The statements of the Minister of the Economy Daniele Franco
“We aim for post-Covid growth that is higher than the average of the pre-Covid period”. Economy Minister Franco said this during the press conference to present the OECD economic study.

The Draghi government has drawn up a “challenging reform agenda from both an economic and political point of view, with interventions ranging from taxation to competitiveness and labor policies as well as sectoral reforms”.

“We are reselling our official macro forecasts” The minister said, commenting on the OECD estimates which revised upwards the GDP growth estimates (+ 5.9% in 2021) which are “much above 4.5% which we indicated in the spring.

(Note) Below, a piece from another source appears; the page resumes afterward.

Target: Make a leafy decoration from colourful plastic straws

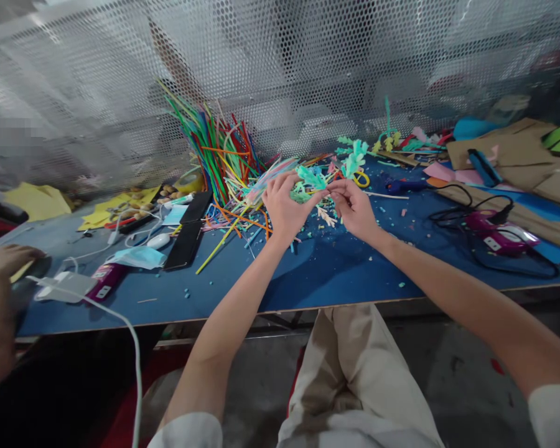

The Government will update the estimates at the end of the month ».

Between the end of 2021 and the beginning of next year, “we will have a major change in retirement requirements, and the 100 quota will expire. We are aware that some economic sectors are facing difficulties, these are aspects to be taken into consideration – the minister specified – but I am confident that the executive will find a balanced solution in the next budget law ».

The tax reform will be central to the revision of the taxation of personal and earned income. “We are aware of the obstacles and the commitment it takes to overcome them, but we are committed to doing everything necessary to release the potential for growth and overcome stagnation.” “The Italian public debt is fully sustainable” but the fiscal policy of the Draghi government “will be increasingly prudent” and “in the medium term after the end of the crisis we are aiming for the pre-covid target of primary surplus” concluded the minister.